Memento is an AI-driven photo-curation system designed to bridge the gap between digital clutter and meaningful storytelling. Moving beyond standard "storage cleaner" utilities, Memento uses intelligent batching and reflective prompts to help users transform overwhelming camera rolls into curated collections of emotionally resonant memories.
Timeline
10 weeks, from Initial Research to high-fidelity prototypes and evaluation
Responsibility
Owned the end-to-end design system, high-fidelity prototyping, and the core interaction model for AI-assisted batch curation.
Goal
Lower the perceived effort of curation by shifting the user’s focus from "deleting files" to "valuing stories".
Digital photo collections have become cluttered and overwhelming, yet users only curate reactively when faced with low-storage warnings.
Users Interviewed
We conducted 7 semi-structured interviews with participants aged 25–32.
Observed Behaviors
Users often perform "last-minute cleanups" in short bursts, such as while waiting in a doctor's office or right before a concert starts. They frequently start from the beginning of their camera roll, making the process feel repetitive and endless.
Direct Quotes
"I have a lot of duplicates which I don't bother deleting because of time it takes to clean out the gallery."
One participant described their camera roll as "overwhelming and tedious."
Testing & Optimization
We analyzed Apple Photos, Google Photos, SwipeWipe, Clean My Phone, and Remo.
Apple/Google Photos: These apps prioritize storage sales and Apple-defined categories over user-defined sentimental structure, making large libraries feel unmanageable.
Utility Apps (SwipeWipe, etc.): While engaging, these focus strictly on storage reduction (e.g., deleting duplicates) rather than identifying or increasing long-term sentimental value.


Our research moved beyond surface-level storage management to explore the psychology of digital memory.
Competitive Analysis Finding
A significant market gap exists; almost no current tool treats personal storytelling or emotional meaningfulness as its central value proposition.
Key Synthesis Artifact
We utilized affinity diagramming in FigJam to cluster interview notes into actionable themes, such as the overwhelming presence of "ephemeral noise" (screenshots, receipts).
Key Insight
Users value photos through personal stories, people, and specific events, even when they curate reactively.
Design Direction:
This drove a strategy to separate curated from uncurated content and use metadata to "pre-filter" noise before asking users to make difficult sentimental judgments.

Our design process involved multiple rounds of RITE (Rapid Iterative Testing and Evaluation) to bridge the gap between user mental models and AI capabilities.
Decision 1: Scoped Batching over Endless Feeds
The Failure
Early testing showed users felt overwhelmed when asked to "curate the gallery" without a defined endpoint.
The Pivot
We introduced a batch selection model (e.g., "Review 10 photos") to provide a clear "Finish Line".
The Result
Users reported a higher sense of productivity and satisfaction upon completing a small, manageable task.
Decision 2: Reflective Prompts vs.
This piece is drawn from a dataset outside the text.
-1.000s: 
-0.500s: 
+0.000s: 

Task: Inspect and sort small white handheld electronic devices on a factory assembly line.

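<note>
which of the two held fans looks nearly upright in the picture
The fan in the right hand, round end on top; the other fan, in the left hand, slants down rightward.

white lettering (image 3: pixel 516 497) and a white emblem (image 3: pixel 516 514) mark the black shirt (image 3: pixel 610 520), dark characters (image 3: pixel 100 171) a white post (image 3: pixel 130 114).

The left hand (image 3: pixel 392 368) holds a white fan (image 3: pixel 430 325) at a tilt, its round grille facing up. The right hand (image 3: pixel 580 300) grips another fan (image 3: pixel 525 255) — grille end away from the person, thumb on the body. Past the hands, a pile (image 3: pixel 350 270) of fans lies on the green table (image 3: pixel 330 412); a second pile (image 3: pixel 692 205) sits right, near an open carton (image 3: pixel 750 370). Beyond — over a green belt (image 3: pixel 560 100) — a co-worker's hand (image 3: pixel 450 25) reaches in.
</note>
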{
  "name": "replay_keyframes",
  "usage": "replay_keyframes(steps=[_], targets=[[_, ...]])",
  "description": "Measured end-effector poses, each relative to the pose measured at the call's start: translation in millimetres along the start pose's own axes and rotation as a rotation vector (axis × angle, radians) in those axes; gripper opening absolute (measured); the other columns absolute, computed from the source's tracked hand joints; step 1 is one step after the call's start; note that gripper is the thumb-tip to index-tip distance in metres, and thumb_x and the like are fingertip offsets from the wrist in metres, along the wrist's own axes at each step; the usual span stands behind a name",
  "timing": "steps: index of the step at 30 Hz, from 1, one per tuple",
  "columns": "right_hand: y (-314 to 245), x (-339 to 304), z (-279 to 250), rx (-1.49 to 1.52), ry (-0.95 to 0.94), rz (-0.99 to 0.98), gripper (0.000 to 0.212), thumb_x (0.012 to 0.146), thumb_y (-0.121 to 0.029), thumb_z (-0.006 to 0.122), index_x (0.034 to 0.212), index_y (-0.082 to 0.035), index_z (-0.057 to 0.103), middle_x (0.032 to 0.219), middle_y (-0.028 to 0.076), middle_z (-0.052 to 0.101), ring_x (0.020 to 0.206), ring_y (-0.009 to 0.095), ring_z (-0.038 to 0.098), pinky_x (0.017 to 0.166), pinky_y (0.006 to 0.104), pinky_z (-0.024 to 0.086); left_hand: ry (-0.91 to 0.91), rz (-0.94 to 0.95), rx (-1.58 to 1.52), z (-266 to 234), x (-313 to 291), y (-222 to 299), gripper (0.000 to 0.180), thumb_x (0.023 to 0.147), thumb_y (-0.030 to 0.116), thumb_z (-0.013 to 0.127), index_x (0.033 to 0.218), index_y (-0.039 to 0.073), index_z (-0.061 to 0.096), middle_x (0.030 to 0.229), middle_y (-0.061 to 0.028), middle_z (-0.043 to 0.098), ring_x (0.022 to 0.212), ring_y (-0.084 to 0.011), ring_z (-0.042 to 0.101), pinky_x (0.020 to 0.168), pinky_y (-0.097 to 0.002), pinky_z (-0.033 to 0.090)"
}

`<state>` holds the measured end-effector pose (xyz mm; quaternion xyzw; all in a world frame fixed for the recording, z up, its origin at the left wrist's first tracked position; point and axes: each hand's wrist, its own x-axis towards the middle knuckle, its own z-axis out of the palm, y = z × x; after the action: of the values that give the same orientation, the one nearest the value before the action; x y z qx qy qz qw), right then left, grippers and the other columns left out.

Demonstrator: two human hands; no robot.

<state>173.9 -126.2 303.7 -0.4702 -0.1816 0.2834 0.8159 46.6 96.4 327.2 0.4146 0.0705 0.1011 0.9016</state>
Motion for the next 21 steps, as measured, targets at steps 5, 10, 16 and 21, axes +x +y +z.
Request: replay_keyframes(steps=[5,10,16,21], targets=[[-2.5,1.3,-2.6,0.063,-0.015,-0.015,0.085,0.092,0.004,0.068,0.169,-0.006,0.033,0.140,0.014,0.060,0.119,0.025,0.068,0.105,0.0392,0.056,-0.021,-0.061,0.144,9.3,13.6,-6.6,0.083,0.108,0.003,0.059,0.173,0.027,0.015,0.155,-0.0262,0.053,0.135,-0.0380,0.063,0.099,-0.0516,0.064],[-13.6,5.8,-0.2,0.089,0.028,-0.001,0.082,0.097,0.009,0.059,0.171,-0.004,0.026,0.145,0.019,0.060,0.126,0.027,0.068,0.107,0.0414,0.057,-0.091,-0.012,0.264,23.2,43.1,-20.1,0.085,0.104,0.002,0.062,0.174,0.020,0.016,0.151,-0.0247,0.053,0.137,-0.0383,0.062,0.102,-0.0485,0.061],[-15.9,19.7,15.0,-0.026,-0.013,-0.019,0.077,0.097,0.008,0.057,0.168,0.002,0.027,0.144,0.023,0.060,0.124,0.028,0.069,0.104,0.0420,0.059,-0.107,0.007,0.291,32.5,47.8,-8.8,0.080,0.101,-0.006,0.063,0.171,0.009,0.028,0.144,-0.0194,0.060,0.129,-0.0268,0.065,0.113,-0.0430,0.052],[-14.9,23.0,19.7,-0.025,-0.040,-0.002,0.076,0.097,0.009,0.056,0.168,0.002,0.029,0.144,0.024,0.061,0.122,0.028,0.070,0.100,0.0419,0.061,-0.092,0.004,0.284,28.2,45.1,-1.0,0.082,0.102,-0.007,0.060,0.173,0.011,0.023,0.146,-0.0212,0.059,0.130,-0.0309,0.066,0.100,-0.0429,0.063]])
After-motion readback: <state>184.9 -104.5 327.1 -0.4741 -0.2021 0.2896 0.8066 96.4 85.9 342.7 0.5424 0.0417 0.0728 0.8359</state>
Standard Voting
The Failure
Simple "Yes/No" buttons felt like admin work.
The Pivot
We reframed labels into Reflective Prompts (e.g., "Does this photo bring back a good memory?") paired with emotional responses ("Yup," "Not Sure," "Nope").
The Result
Testing confirmed these prompts acted as "emotional anchors," grounding users in their memories rather than their storage limits.
Decision 3: Simplifying Navigation for "Mood-Based" Actions
The Failure
Early home screens confused users with overlapping curation modes like "Start Curation" and "Quick Recap".
The Pivot
We consolidated the UI into three clear, action-oriented paths: Quick Cleanup (for noise), Curate Gallery (for memories), and View Curated Gallery (for reflection).
The Result
Navigation errors decreased as users could immediately align their intent with the available tools.
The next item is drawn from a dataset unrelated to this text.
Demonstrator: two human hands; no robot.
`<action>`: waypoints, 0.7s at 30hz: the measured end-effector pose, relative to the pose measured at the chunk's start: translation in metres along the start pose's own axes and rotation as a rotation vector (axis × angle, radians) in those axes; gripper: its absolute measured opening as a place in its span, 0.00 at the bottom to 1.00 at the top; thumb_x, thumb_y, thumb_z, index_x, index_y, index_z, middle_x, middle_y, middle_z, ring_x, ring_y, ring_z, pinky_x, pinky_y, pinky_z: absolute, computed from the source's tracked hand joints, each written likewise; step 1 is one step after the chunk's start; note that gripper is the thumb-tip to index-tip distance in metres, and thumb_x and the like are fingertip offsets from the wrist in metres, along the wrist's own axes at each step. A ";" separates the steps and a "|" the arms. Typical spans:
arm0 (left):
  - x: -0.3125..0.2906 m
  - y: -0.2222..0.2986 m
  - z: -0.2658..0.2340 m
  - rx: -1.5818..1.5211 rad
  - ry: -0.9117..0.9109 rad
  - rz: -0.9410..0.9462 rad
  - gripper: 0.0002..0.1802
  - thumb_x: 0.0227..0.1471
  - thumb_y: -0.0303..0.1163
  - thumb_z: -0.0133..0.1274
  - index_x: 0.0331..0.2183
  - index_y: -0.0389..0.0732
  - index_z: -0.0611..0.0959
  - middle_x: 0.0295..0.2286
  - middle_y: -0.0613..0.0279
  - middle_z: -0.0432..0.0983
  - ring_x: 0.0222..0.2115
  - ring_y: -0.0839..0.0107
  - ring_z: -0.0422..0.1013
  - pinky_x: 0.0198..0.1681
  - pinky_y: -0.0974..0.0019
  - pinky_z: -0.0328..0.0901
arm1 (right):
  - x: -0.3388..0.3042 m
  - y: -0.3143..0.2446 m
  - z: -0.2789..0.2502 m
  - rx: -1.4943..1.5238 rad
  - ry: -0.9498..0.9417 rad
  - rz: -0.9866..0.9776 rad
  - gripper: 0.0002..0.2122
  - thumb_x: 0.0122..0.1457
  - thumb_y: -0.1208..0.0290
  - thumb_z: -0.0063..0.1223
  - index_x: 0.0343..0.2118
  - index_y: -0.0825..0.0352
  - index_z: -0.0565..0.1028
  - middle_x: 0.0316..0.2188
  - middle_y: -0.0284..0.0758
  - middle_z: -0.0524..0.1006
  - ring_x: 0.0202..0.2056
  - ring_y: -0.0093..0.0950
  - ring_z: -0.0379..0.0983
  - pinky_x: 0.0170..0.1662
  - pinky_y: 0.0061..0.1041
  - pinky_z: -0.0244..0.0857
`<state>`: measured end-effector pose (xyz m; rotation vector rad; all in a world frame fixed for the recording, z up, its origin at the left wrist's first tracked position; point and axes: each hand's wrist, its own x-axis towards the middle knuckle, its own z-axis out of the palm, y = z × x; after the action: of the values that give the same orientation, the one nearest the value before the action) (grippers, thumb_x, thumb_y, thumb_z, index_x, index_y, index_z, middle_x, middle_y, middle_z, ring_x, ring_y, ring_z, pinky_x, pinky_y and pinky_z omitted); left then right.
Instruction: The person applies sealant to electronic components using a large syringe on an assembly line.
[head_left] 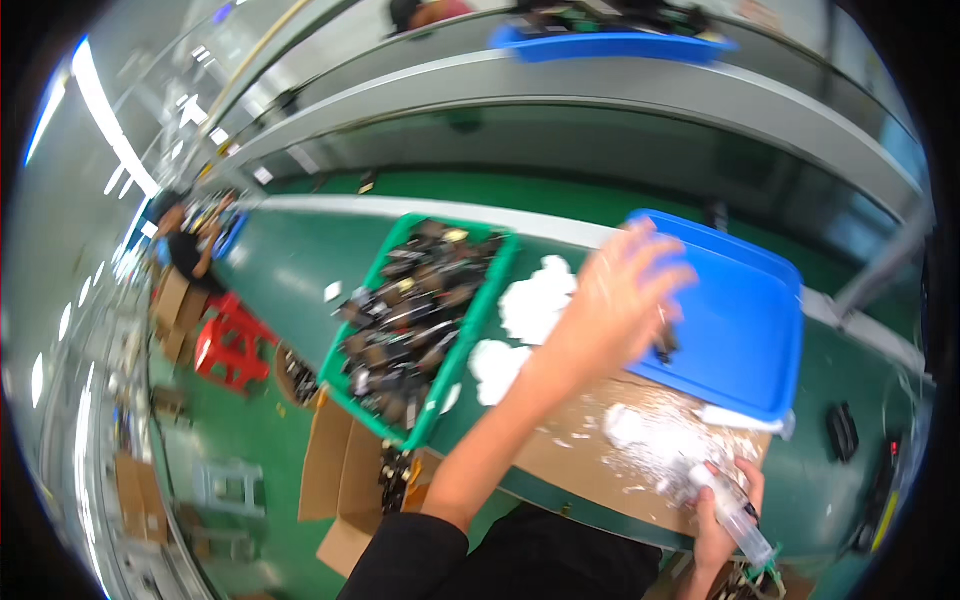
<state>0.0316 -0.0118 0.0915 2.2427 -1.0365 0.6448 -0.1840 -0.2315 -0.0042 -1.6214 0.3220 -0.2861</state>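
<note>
My left hand (622, 295) is raised over the left side of a blue tray (735, 330), blurred by motion with its fingers spread apart. Just below it a small dark part (664, 343) shows at the tray's edge; whether it touches the hand is unclear. Low on the right, my right hand (712, 525) closes around a clear syringe (745, 530) with a white upper end, tilted over the front of the bench. Beside that hand, white flakes (650, 440) lie scattered over a brown cardboard sheet (580, 465).
Left of my arm stands a green crate (508, 262) heaped with dark small parts. White wads (535, 300) lie beside it. A black object (842, 432) rests at right. Open cardboard boxes (340, 470) and a red stool (230, 350) stand on the floor; another person (187, 245) sits far left.
</note>
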 end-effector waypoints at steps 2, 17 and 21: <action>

The final solution is a high-fidelity prototype that utilizes transparent AI to assist, rather than dictate, the curation process.
Intelligent Grouping
The system automatically clusters images by event, location, and people, mirroring how users naturally recall memories.
Content-Aware Prompting
Contextual questions surface at key moments to help users differentiate between "good photos" and "meaningful memories".
Gamified Satisfaction
Every session ends with a "Congrats" screen showing tangible progress: photos reviewed and storage freed.
Memento shifted user perception of photo management from "exhausting admin work" to a "rewarding reflective practice".
Intuitiveness Score
Users rated the event-based organization as highly intuitive once the core flow was understood.
Behavioral Shift
Testing validated that small decision batches successfully reduced the perceived burden of curation.
Metrics of Success
In high-fidelity testing, users successfully identified and moved meaningful photos to albums while clearing significant "noise" (e.g., 20 MB in one 10-photo trial)
Conclusion
By treating photos as portals to sensory memories rather than pixels, Memento provides a viable framework for long-term digital memory preservation.